WHAT NEEDS TO BE DONE: Nothing belongs in the answer except the lines of the material that include "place".

======

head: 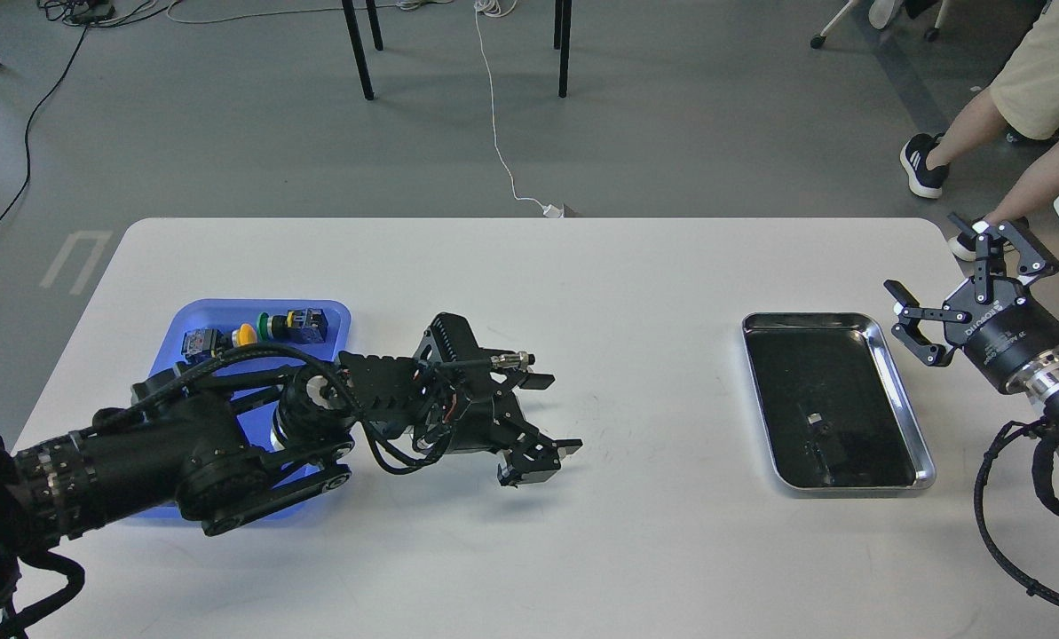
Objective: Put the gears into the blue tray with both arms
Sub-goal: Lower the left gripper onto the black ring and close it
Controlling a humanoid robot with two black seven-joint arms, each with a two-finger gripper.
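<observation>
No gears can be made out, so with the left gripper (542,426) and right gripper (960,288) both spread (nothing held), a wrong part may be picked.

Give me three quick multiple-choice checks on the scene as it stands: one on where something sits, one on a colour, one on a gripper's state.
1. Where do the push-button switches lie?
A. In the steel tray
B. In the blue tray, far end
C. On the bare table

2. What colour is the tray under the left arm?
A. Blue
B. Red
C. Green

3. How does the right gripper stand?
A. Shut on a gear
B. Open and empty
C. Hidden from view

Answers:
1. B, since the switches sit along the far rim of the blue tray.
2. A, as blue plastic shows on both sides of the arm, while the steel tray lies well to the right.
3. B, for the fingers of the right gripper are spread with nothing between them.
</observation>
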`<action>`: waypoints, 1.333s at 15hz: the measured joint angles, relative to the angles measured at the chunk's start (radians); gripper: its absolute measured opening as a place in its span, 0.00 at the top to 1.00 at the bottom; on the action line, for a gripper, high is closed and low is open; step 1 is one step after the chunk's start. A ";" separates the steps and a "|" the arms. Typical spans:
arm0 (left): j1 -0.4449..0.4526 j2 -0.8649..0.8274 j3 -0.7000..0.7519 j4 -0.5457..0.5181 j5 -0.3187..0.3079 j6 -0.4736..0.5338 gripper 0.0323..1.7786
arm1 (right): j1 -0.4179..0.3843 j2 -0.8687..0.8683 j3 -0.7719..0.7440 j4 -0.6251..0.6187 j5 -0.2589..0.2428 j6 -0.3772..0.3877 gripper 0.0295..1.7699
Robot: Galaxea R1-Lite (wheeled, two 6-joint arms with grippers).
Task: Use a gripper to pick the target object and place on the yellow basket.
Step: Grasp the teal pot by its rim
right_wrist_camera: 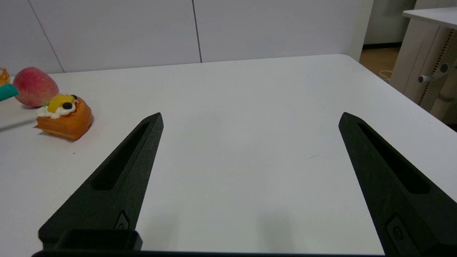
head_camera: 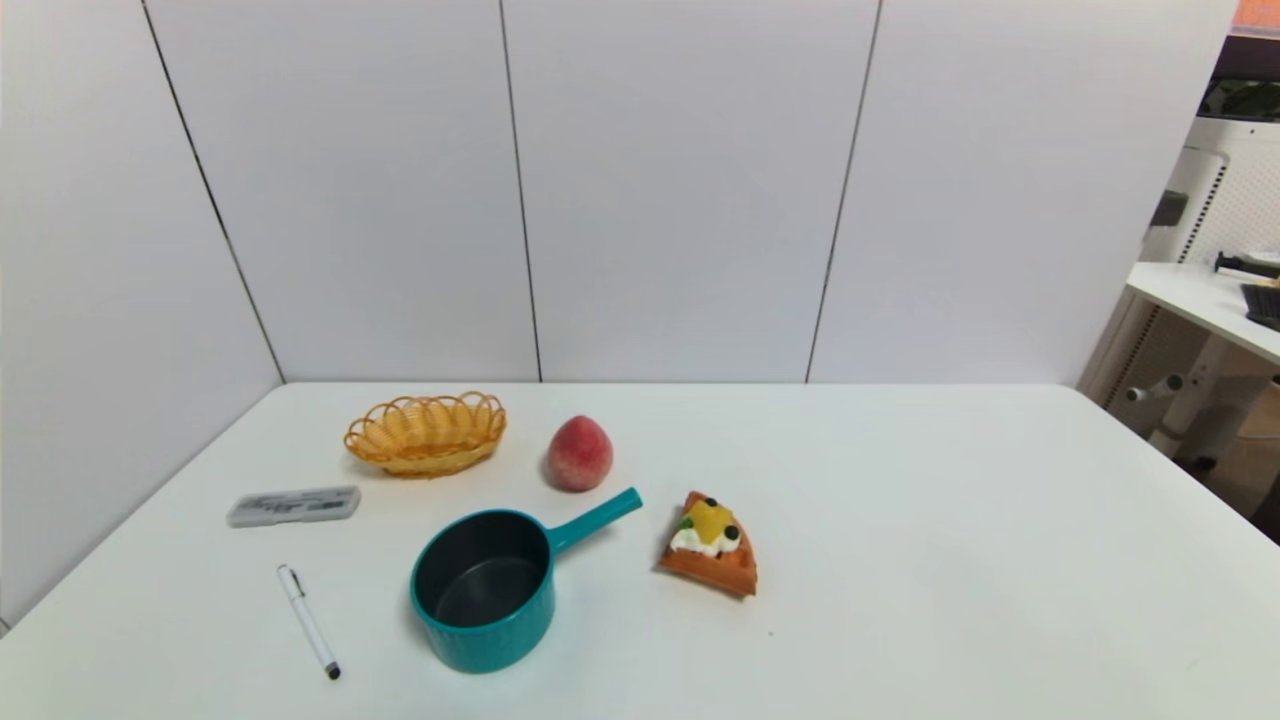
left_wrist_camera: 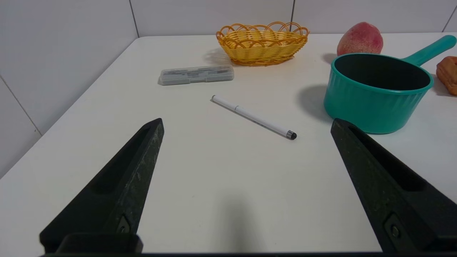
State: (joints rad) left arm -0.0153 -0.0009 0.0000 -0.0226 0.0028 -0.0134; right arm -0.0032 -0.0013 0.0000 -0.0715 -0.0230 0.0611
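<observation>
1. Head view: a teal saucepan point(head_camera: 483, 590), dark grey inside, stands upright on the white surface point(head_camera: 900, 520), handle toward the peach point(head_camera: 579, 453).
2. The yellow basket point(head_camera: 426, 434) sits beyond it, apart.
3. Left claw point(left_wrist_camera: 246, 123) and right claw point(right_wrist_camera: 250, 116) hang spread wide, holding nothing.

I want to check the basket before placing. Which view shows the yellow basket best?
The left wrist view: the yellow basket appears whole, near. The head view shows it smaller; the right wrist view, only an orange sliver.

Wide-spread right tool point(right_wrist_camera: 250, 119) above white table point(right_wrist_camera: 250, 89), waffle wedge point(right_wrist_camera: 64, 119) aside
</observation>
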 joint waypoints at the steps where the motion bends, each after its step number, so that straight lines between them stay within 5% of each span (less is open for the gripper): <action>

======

SOLUTION TO THE PROBLEM:
`<action>`: waypoints, 1.333s at 15hz: the measured joint angles, relative to the angles measured at the chunk's start (radians); gripper: its absolute measured opening as a place in its span, 0.00 at the top to 1.00 at the bottom; on the action line, for a gripper, high is closed and low is open; step 1 is one step after the chunk's start. A ";" separates the steps and a "|" the arms. Typical spans:
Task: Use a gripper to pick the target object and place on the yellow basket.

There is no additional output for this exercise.